═══ AVAILABLE DATA
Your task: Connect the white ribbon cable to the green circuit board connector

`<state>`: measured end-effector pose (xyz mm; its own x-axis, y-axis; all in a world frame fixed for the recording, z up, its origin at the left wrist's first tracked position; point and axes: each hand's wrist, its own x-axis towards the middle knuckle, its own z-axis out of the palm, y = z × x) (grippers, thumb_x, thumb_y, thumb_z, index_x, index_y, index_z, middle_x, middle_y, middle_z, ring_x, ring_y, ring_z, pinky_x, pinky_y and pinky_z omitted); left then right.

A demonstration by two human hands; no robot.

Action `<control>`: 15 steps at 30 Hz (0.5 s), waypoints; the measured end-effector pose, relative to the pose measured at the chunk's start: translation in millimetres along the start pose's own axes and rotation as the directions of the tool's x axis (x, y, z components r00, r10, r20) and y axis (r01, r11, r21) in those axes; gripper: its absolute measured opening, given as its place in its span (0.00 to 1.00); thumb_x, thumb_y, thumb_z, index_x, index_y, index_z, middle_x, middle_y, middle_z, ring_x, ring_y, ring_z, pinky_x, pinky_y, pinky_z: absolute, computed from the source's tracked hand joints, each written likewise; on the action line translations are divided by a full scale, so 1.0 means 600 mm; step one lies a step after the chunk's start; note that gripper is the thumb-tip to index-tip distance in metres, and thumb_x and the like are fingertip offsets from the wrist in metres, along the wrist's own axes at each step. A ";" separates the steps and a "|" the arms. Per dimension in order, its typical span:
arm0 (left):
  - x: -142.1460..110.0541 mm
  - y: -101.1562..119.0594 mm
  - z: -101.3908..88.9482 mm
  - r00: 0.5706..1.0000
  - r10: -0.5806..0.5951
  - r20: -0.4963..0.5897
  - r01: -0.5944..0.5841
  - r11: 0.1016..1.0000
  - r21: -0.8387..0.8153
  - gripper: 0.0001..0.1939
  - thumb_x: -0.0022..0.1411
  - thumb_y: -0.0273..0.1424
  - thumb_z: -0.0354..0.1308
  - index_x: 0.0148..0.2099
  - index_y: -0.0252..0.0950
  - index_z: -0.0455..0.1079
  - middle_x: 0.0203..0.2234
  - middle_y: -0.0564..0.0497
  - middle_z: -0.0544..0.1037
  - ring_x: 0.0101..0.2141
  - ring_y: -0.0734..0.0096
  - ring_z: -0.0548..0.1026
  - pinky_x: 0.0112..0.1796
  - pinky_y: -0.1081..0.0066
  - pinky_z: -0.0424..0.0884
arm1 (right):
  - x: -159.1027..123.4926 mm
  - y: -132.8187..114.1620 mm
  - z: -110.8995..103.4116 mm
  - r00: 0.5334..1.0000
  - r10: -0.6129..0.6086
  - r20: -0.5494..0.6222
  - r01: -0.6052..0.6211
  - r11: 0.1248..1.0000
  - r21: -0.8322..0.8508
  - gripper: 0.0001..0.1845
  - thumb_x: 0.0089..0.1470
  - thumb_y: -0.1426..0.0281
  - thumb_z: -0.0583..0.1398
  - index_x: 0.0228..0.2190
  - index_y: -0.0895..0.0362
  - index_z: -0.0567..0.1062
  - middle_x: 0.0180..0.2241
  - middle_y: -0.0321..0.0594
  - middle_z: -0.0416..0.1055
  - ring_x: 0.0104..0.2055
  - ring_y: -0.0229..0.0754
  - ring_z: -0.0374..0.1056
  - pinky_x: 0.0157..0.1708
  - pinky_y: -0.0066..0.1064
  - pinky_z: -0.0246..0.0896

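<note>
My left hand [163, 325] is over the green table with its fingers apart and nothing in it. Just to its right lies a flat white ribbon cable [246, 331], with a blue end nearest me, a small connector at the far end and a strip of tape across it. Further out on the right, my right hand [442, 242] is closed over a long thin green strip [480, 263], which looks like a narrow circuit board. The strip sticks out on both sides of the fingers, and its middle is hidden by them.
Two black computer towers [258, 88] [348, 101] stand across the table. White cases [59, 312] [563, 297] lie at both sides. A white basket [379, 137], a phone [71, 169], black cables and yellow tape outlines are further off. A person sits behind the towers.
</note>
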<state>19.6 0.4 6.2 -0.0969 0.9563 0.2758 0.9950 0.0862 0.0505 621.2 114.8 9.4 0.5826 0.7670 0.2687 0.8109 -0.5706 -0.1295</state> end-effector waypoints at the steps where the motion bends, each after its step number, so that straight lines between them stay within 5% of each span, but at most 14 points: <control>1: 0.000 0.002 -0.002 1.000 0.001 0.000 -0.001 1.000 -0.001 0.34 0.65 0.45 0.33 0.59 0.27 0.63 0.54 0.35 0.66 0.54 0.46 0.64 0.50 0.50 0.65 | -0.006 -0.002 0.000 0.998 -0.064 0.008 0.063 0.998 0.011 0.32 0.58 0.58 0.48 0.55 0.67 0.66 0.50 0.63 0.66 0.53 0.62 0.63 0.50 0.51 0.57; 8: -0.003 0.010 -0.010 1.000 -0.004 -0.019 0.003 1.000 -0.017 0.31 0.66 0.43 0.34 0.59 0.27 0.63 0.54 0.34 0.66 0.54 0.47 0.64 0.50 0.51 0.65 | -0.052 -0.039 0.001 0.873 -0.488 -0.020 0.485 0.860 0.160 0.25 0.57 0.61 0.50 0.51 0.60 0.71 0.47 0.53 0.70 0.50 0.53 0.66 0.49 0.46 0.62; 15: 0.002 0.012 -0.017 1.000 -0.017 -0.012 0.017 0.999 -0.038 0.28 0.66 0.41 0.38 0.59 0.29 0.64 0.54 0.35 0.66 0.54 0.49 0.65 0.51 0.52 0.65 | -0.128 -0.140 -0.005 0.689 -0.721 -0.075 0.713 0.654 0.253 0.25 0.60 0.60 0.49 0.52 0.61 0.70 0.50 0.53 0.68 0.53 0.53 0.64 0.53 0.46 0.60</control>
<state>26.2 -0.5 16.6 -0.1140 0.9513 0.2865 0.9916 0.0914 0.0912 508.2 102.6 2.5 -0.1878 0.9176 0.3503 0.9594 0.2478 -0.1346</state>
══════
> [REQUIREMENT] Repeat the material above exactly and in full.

> [EXERCISE SOLUTION]
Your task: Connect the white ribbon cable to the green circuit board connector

`<state>`: measured end-effector pose (xyz mm; its own x-axis, y-axis; all in a world frame fixed for the recording, z up, its origin at the left wrist's first tracked position; point and axes: each hand's wrist, its own x-axis towards the middle knuckle, its own z-axis out of the palm, y = z × x) (grippers, thumb_x, thumb_y, thumb_z, index_x, index_y, index_z, middle_x, middle_y, middle_z, ring_x, ring_y, ring_z, pinky_x, pinky_y and pinky_z omitted); left then right.

A demonstration by two human hands; no robot.

Action `<control>`: 15 steps at 30 Hz (0.5 s), waypoints; the measured end-effector pose, relative to the pose measured at the chunk's start: translation in millimetres along the start pose's own axes and rotation as the directions of the tool's x axis (x, y, z components r00, r10, r20) and y axis (r01, r11, r21) in those axes; gripper: its absolute measured opening, given as its place in its span (0.00 to 1.00); thumb_x, thumb_y, thumb_z, index_x, index_y, index_z, middle_x, middle_y, middle_z, ring_x, ring_y, ring_z, pinky_x, pinky_y, pinky_z: absolute, computed from the source's tracked hand joints, each written likewise; on the action line translations are divided by a full scale, so 1.0 means 600 mm; step one lies a step after the chunk's start; note that gripper is the thumb-tip to index-tip distance in metres, and thumb_x and the like are fingertip offsets from the wrist in metres, along the wrist's own axes at each step. A ";" separates the steps and a "|" the arms. Per dimension in order, its typical span:
arm0 (left):
  - x: -142.1460..110.0541 mm
  - y: -101.1562..119.0594 mm
  - z: -101.3908..88.9482 mm
  - r00: 0.5706..1.0000
  - r10: -0.5806..0.5951
  - r20: -0.4963..0.5897
  - r01: -0.5944..0.5841
  - r11: 0.1016..1.0000
  - r21: -0.8387..0.8153
  - gripper: 0.0001..0.1939
  - thumb_x: -0.0022..0.1411
  - thumb_y: -0.0273..0.1424
  - thumb_z: -0.0354..0.1308
  - index_x: 0.0148..0.2099
  - index_y: -0.0252..0.0950
  - index_z: -0.0455..0.1079
  - middle_x: 0.0203..0.2234
  - middle_y: -0.0564..0.0497
  - middle_z: -0.0544..0.1037
  - ring_x: 0.0101..0.2141
  - ring_y: -0.0734..0.0096
  - ring_z: -0.0548..0.1026
  - pinky_x: 0.0112..0.1796
  - pinky_y: -0.1081..0.0066
  - pinky_z: -0.0424..0.0884
arm1 (right):
  - x: -159.1027..123.4926 mm
  - y: -132.8187..114.1620 mm
  - z: -110.8995..103.4116 mm
  - r00: 0.5334..1.0000
  - r10: -0.6129..0.6086
  - r20: -0.5494..0.6222
  - r01: -0.6052..0.6211
  - r11: 0.1248..1.0000
  - r21: -0.8322..0.8508
  - gripper: 0.0001..0.1845
  - thumb_x: 0.0089..0.1470
  - thumb_y: -0.1426..0.0281
  - thumb_z: -0.0583..0.1398
  - index_x: 0.0228..0.2190
  - index_y: -0.0895..0.0362
  - index_z: -0.0567..0.1062
  - middle_x: 0.0180..0.2241
  - middle_y: -0.0321..0.0594
  - middle_z: -0.0416..0.1055
  - ring_x: 0.0104..0.2055
  - ring_y: -0.0229..0.0754
  - ring_z: -0.0374..0.1056
  - pinky_x: 0.0157..0.1708
  - pinky_y: -0.0066..0.1064
  - pinky_z: -0.0246..0.0896

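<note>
My left hand [163, 325] is over the green table with its fingers apart and nothing in it. Just to its right lies a flat white ribbon cable [246, 331], with a blue end nearest me, a small connector at the far end and a strip of tape across it. Further out on the right, my right hand [442, 242] is closed over a long thin green strip [480, 263], which looks like a narrow circuit board. The strip sticks out on both sides of the fingers, and its middle is hidden by them.
Two black computer towers [258, 88] [348, 101] stand across the table. White cases [59, 312] [563, 297] lie at both sides. A white basket [379, 137], a phone [71, 169], black cables and yellow tape outlines are further off. A person sits behind the towers.
</note>
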<state>19.6 0.4 6.2 -0.0969 0.9563 0.2758 0.9950 0.0862 0.0505 621.2 114.8 9.4 0.5826 0.7670 0.2687 0.8109 -0.5706 -0.1295</state> end-effector waypoints at the steps where the motion bends, each after its step number, so that straight lines between them stay within 5% of each span, but at most 14 points: <control>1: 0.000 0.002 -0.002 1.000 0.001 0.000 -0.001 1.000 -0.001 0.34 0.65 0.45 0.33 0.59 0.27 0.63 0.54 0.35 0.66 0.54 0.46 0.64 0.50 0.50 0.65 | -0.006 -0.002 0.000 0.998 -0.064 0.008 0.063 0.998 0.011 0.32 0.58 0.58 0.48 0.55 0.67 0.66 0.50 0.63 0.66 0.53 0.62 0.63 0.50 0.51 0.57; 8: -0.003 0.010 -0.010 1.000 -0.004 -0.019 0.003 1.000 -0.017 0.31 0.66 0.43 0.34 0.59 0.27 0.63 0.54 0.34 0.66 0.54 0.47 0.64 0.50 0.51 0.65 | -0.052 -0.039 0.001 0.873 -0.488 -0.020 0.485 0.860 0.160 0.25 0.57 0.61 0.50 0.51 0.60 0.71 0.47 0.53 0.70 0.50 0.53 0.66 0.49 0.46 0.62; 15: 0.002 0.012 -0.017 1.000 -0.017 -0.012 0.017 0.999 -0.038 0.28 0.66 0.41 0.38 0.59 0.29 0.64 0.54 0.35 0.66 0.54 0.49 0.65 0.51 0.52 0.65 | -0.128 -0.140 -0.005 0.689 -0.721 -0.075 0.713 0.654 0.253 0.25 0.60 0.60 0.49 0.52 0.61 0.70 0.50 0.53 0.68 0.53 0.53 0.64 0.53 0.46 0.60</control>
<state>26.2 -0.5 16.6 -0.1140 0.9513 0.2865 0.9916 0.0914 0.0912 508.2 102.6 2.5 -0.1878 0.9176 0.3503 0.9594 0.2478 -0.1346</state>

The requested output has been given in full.